== Exercise description ==
Going from the line that contains "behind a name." to the last line of the material below, repeat every line exactly.

== Data section ==
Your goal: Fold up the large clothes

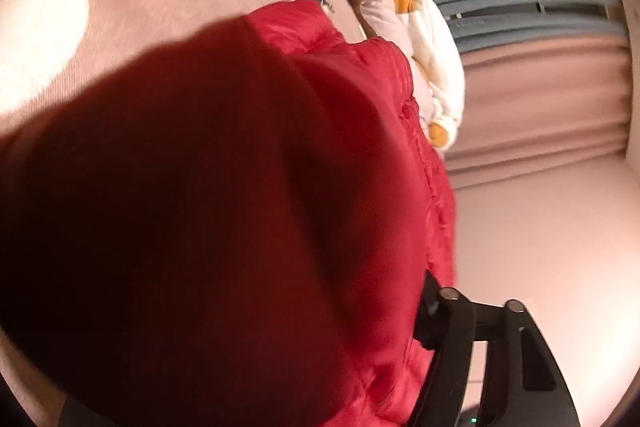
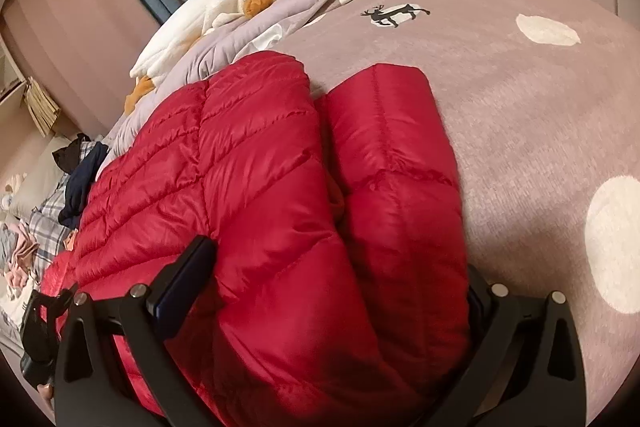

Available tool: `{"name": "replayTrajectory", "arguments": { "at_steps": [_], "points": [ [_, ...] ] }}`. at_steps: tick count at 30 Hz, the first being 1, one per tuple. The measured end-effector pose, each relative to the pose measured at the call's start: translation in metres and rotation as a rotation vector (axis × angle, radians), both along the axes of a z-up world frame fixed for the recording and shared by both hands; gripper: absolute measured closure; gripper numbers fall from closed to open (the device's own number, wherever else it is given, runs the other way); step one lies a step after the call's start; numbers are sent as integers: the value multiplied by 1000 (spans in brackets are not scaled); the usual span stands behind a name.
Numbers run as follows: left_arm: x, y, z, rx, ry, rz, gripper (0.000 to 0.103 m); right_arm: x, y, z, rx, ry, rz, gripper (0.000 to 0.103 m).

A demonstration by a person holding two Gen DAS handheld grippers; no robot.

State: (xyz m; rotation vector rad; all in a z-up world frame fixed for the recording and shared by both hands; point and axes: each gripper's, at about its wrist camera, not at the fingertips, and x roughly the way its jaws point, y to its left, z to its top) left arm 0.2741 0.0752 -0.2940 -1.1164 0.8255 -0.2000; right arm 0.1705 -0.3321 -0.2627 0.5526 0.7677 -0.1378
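On a taupe bedspread point(image 2: 520, 115) with white dots and a deer print lies a red quilted puffer jacket point(image 2: 280, 187), filling the right wrist view from centre to 6 o'clock. The right gripper point(image 2: 332, 291) straddles a thick fold of it, fingers spread wide against either side. At 11 o'clock rests a white plush duck point(image 2: 224, 7). Red fabric smothers the left gripper point(image 1: 404, 311); its finger spread cannot be told.
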Motion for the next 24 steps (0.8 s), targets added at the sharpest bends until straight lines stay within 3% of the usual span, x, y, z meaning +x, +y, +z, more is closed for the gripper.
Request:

== Exercise answer ==
Available tool: `{"name": "replayTrajectory", "arguments": { "at_steps": [_], "points": [ [_, ...] ] }}`. at_steps: tick count at 30 Hz, the first being 1, one per tuple. The measured end-effector pose, each relative to the pose measured at the call's start: translation in metres and rotation as a rotation vector (axis × angle, radians), both along the axes of a z-up world frame fixed for the recording and shared by both hands; gripper: absolute measured closure; gripper numbers fall from closed to open (the device's own number, wherever else it is given, runs the other way); step one lies a step after the call's start; numbers are sent as integers: the value multiplied by 1000 (spans in brackets are not scaled); the usual span stands behind a name.
Numbers run as follows: left_arm: x, y, z, rx, ry, rz, gripper (0.000 to 0.103 m); right_arm: x, y, z, rx, ry, rz, gripper (0.000 to 0.103 m).

A demonstration by a person holding two Gen DAS handheld grippers; no robot.

State: (xyz m; rotation vector rad; all in a z-up world frame fixed for the recording and shared by both hands; point and axes: each gripper's, at about its wrist camera, not at the fingertips, and x roughly the way its jaws point, y to its left, z to its top) left arm 0.2741 0.0752 -0.2940 -1.1164 0.8255 -0.2000; right arm 0.1705 -0.3321 -0.2627 0.5526 0.7677 -0.1378
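On a taupe bedspread point(image 2: 520, 115) with white dots and a deer print lies a red quilted puffer jacket point(image 2: 280, 187), filling the right wrist view from centre to 6 o'clock. The right gripper point(image 2: 332, 291) straddles a thick fold of it, fingers spread wide against either side. At 11 o'clock rests a white plush duck point(image 2: 224, 7). Red fabric smothers the left gripper point(image 1: 404, 311); its finger spread cannot be told.
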Motion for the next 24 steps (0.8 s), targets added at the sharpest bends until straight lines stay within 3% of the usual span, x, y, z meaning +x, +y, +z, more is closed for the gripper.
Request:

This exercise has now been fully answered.